Wenn man von der Rein­heit Mari­as spricht, bezieht man den Begriff unwill­kür­lich auf die geschlecht­li­che Sphä­re und sieht in ihr jeden Men­schen, des­sen gan­ze Lie­bes- und Lebens­kraft in voll­kom­me­ner Hin­ga­be zu Gott ging. Das ist rich­tig, sagt aber nicht genug; viel­leicht nicht ein­mal das Eigent­li­che. Der Ein­druck ein­zig­ar­ti­ger Rein­heit, der von ihr aus­geht, wur­zelt in der Wei­se ihres Exi­stie­rens: dar­in, daß der Glau­be ein­fach­hin zur Form ihres per­sön­lich-weib­li­chen Lebens, und die Wirk­lich­keit, wel­che sie glaub­te, zum Inhalt ihres unmit­tel­ba­ren Daseins wur­de – in einer Ein­heit, wel­che eben­so­viel Gna­de wie Natür­lich­keit, Gehor­sam wie Erfül­lung, Lei­stung wie Schön­heit war.
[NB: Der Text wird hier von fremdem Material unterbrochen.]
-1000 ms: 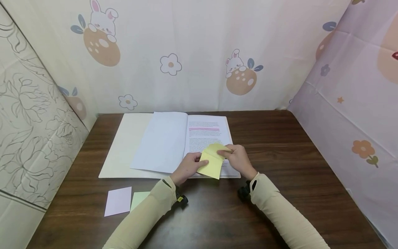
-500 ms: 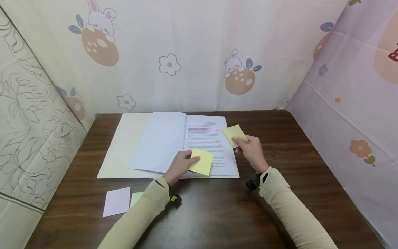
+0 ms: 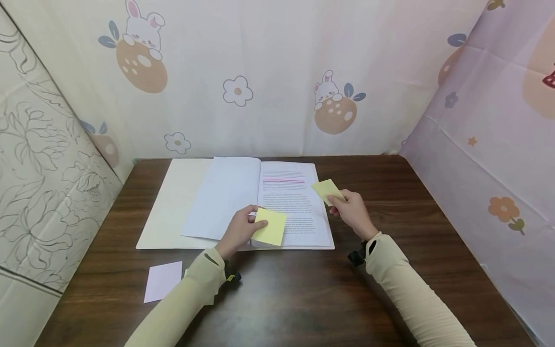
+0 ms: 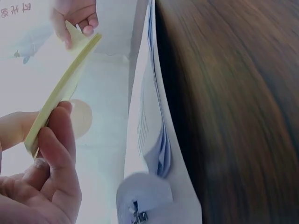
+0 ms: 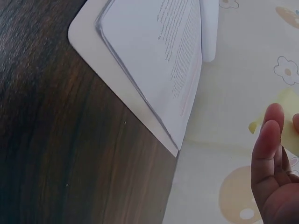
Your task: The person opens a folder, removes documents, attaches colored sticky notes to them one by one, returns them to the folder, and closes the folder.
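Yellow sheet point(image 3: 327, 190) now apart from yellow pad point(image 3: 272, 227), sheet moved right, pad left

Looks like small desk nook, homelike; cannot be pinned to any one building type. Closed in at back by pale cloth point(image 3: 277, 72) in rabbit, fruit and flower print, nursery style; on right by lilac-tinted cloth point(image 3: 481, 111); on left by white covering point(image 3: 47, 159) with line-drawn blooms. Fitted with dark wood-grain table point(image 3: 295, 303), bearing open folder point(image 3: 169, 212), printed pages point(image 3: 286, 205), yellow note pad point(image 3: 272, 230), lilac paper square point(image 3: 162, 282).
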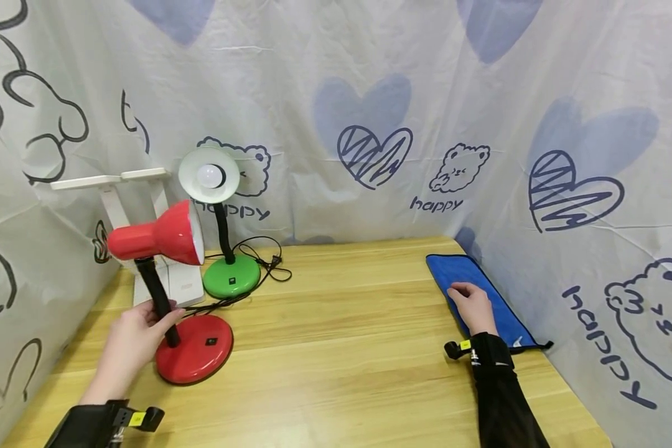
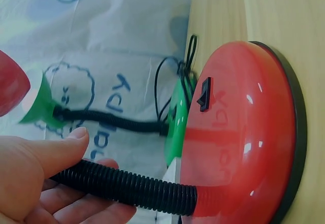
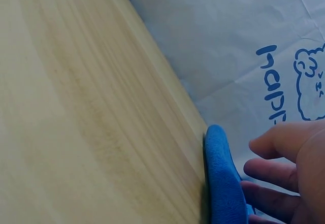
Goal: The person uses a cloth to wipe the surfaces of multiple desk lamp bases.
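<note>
On the left of the table stands a red desk lamp (image 1: 195,350) with a black ribbed neck (image 2: 137,188). My left hand (image 1: 137,336) is loosely around that neck, the thumb on one side and the fingers passing behind it. In the left wrist view the thumb stands a little off the neck. A folded blue cloth (image 1: 470,280) with a dark edge lies at the right. My right hand (image 1: 473,308) is over the cloth with its fingers loosely bent; in the right wrist view the fingers are beside the cloth's edge (image 3: 223,178), gripping nothing visible.
Behind the red lamp is a green desk lamp (image 1: 232,277) with its bulb facing forward. A black cord with a plug (image 1: 274,261) loops beside it. White lamps (image 1: 103,182) stand at the back left. A printed curtain (image 1: 369,62) hangs around the wooden table (image 1: 341,373).
</note>
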`<state>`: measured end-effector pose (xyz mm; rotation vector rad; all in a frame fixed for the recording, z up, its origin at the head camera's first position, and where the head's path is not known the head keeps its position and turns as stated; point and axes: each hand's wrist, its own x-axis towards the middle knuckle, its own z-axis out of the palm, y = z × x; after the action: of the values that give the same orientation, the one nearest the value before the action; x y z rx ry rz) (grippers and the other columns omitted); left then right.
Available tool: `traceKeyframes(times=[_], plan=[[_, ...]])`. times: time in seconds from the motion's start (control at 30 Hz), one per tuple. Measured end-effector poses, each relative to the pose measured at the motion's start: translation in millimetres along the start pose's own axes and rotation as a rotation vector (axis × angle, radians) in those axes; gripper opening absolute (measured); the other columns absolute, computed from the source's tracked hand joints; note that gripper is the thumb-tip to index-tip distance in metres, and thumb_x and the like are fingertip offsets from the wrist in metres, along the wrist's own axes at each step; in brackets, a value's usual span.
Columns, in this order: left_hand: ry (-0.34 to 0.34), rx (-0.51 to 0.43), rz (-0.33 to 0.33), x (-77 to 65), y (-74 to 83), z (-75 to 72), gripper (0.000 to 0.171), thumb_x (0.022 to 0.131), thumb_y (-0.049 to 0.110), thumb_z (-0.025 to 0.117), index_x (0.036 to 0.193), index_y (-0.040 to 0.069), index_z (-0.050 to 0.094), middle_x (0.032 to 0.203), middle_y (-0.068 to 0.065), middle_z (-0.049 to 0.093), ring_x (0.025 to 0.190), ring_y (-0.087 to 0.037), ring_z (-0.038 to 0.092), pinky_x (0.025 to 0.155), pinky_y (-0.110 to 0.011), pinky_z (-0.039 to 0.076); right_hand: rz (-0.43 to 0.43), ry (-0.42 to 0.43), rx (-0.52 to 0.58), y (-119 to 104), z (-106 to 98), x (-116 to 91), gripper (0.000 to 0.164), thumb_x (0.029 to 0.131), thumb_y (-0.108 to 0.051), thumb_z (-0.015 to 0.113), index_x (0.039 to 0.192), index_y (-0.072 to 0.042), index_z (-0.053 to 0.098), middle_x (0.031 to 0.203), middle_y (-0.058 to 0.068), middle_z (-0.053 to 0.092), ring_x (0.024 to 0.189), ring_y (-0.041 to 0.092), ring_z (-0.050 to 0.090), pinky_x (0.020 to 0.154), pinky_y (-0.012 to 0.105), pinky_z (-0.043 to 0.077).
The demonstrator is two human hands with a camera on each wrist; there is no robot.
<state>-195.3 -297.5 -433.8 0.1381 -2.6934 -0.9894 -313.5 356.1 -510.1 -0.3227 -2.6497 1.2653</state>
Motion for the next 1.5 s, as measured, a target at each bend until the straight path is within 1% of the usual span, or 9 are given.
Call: traceKeyframes(times=[0.17, 0.33, 0.47, 0.6, 0.73, 0.9, 1.1, 1.27, 1.5], plan=[[-0.071, -0.051, 0.055, 4.4, 21.4, 17.0, 0.045, 0.093, 0.048, 0.060, 0.109, 0.006, 0.062, 0.092, -0.014, 0.072, 0.078, -0.022, 0.064, 0.061, -0.027, 0.045, -0.083, -0.031, -0.129, 4, 0, 2, 0.046, 0.093, -0.036, 0.063, 0.132, -0.011, 0.057, 0.135, 0.018, 0.054, 0.125, 0.038, 0.047, 0.099, 0.052, 0.037], [-0.147, -0.067, 0.093, 9.5, 39.5, 36.4, 0.043, 0.094, 0.048, 0.059, 0.110, 0.007, 0.060, 0.091, -0.011, 0.068, 0.079, -0.021, 0.060, 0.065, -0.031, 0.044, -0.186, -0.059, -0.277, 6, 0, 1, 0.061, 0.089, -0.044, 0.066, 0.137, -0.010, 0.052, 0.144, 0.023, 0.044, 0.133, 0.047, 0.034, 0.104, 0.062, 0.025], [-0.204, -0.095, 0.118, 13.4, 53.7, 50.6, 0.045, 0.093, 0.051, 0.059, 0.111, 0.010, 0.062, 0.095, -0.009, 0.068, 0.083, -0.020, 0.061, 0.070, -0.032, 0.049, -0.206, -0.094, -0.354, 8, 2, 1, 0.082, 0.088, -0.057, 0.061, 0.149, -0.009, 0.034, 0.153, 0.029, 0.023, 0.141, 0.054, 0.011, 0.108, 0.068, 0.008], [-0.251, -0.134, 0.153, 16.5, 68.2, 65.4, 0.034, 0.093, 0.043, 0.062, 0.110, 0.012, 0.063, 0.098, -0.005, 0.069, 0.087, -0.019, 0.064, 0.076, -0.035, 0.053, -0.195, -0.166, -0.396, 9, 3, 0, 0.095, 0.088, -0.067, 0.053, 0.155, -0.009, 0.016, 0.155, 0.034, 0.003, 0.139, 0.057, -0.009, 0.110, 0.067, -0.006], [-0.302, -0.161, 0.187, 19.8, 82.4, 79.3, 0.027, 0.095, 0.034, 0.063, 0.112, 0.013, 0.063, 0.101, -0.003, 0.069, 0.091, -0.017, 0.065, 0.081, -0.038, 0.053, -0.186, -0.210, -0.414, 8, 3, -1, 0.094, 0.090, -0.066, 0.051, 0.155, -0.008, 0.016, 0.155, 0.035, 0.000, 0.139, 0.057, -0.011, 0.110, 0.067, -0.006], [-0.361, -0.186, 0.222, 26.4, 99.0, 95.3, 0.025, 0.096, 0.030, 0.062, 0.115, 0.014, 0.061, 0.104, -0.003, 0.069, 0.093, -0.016, 0.065, 0.081, -0.037, 0.053, -0.177, -0.232, -0.415, 6, -1, 0, 0.082, 0.095, -0.054, 0.053, 0.154, -0.007, 0.019, 0.155, 0.035, 0.002, 0.139, 0.057, -0.008, 0.109, 0.068, -0.003], [-0.454, -0.216, 0.261, 35.7, 116.4, 111.4, 0.023, 0.098, 0.023, 0.059, 0.118, 0.012, 0.061, 0.110, -0.006, 0.071, 0.098, -0.016, 0.066, 0.085, -0.038, 0.053, -0.156, -0.246, -0.395, 6, -4, 0, 0.072, 0.100, -0.039, 0.051, 0.152, 0.000, 0.021, 0.154, 0.036, 0.006, 0.139, 0.058, -0.005, 0.107, 0.070, 0.001], [-0.529, -0.244, 0.254, 42.5, 129.9, 122.1, 0.024, 0.099, 0.022, 0.058, 0.121, 0.014, 0.060, 0.115, -0.004, 0.069, 0.102, -0.014, 0.065, 0.091, -0.039, 0.051, -0.134, -0.238, -0.397, 8, -4, 2, 0.071, 0.100, -0.037, 0.050, 0.151, 0.002, 0.021, 0.154, 0.035, 0.008, 0.139, 0.057, -0.004, 0.107, 0.070, 0.002], [-0.566, -0.236, 0.253, 51.2, 147.2, 137.6, 0.024, 0.098, 0.023, 0.058, 0.121, 0.015, 0.059, 0.115, -0.001, 0.069, 0.102, -0.012, 0.064, 0.093, -0.039, 0.050, -0.132, -0.226, -0.397, 9, -3, 4, 0.071, 0.099, -0.037, 0.052, 0.151, 0.002, 0.023, 0.154, 0.035, 0.009, 0.140, 0.057, -0.003, 0.107, 0.071, 0.002]])
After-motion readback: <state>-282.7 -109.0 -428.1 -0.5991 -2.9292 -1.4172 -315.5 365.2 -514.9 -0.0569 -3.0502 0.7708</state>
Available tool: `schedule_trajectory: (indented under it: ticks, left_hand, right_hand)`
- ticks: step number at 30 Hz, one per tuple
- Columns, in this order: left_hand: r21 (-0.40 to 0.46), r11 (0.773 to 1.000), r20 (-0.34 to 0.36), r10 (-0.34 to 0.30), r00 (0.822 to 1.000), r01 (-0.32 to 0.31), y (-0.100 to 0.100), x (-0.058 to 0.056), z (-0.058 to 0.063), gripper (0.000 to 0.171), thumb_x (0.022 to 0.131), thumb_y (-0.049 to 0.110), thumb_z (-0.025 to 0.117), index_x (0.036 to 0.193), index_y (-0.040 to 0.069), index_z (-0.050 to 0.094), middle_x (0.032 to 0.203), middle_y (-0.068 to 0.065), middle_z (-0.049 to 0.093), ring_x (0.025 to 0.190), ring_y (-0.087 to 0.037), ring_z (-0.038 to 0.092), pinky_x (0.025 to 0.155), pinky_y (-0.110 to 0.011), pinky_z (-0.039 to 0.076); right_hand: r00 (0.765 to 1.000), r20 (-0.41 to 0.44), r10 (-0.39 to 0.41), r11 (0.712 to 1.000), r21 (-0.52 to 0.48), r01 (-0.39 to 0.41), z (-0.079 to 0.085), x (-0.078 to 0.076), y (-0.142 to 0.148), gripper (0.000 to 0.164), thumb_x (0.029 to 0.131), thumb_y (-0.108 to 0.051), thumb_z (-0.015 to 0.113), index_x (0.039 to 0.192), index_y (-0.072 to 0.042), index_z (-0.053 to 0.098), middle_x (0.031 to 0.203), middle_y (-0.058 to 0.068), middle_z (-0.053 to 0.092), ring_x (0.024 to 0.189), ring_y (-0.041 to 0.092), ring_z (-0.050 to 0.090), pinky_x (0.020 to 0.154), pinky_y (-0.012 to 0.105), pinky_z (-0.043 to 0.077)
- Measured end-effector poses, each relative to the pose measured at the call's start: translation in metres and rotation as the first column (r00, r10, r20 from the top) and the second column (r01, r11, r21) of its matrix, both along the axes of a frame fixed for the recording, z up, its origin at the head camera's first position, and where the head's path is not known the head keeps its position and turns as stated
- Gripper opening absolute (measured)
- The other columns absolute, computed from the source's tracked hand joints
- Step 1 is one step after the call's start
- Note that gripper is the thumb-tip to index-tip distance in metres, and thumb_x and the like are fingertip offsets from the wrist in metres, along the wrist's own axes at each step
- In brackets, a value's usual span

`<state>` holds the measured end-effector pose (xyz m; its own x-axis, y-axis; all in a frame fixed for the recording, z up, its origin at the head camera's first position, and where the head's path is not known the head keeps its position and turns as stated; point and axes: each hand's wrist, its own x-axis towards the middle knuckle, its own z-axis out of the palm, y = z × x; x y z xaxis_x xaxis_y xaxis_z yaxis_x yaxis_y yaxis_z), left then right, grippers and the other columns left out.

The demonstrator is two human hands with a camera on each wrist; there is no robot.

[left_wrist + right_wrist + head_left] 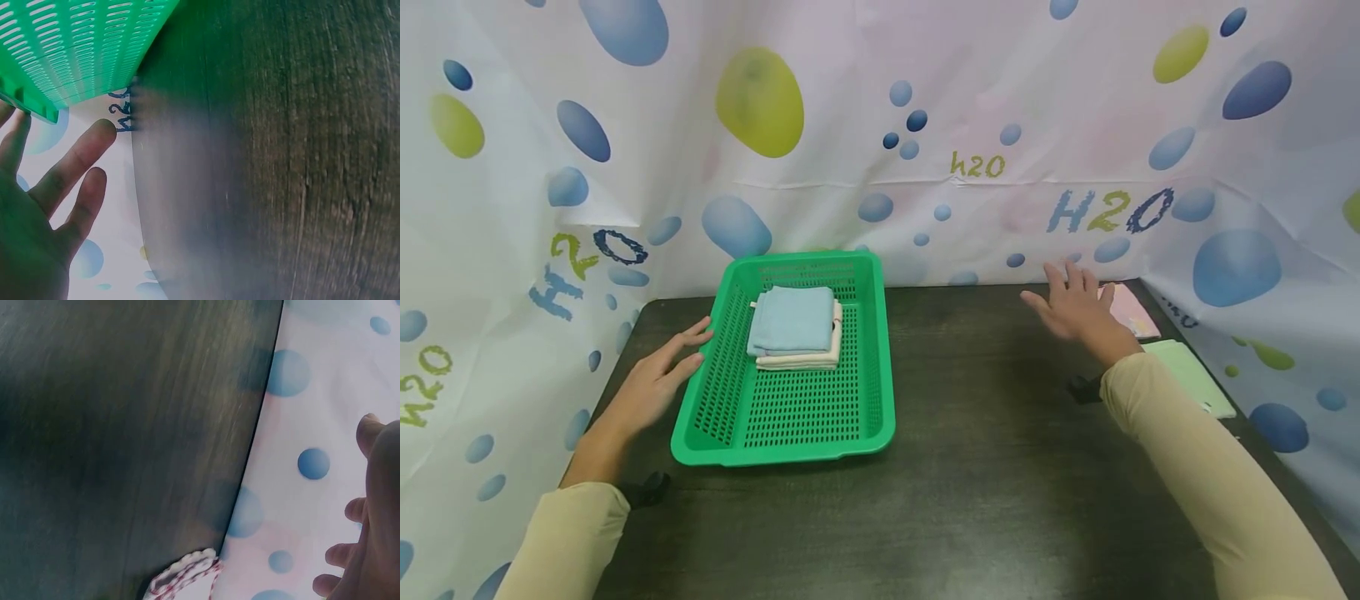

Mit die­sem Glau­ben geht Maria aus dem Alten in das Neue Testa­ment hin­über: Indem sie Mut­ter wird, wird sie Chri­stin. Die­se Tat­sa­che ist eben­so tief, wie sie ein­fach ist. Ein ein­zi­ges Fak­tum; eine ein­zi­ge Hal­tung; eine ein­zi­ge Ver­wirk­li­chung. Das ist nicht aus­zu­schöp­fen. Es bedeu­tet mehr als alle Außer­ge­wöhn­lich­keit der Legen­de. Der Erlö­ser Aller ist ihr Sohn. In der Auf­ga­be, die Alle angeht, ver­wirk­licht sie ihr Eigen­stes: nicht nur im Gehor­sam das Weib zu sein, das das sein muß, wenn Mensch­wer­dung gesche­hen soll, son­dern eben­da­mit, per­sön­lich, als die­ses Weib, als die­se Mut­ter, in ihrer eige­ne Erlö­sung ein­zu­tre­ten.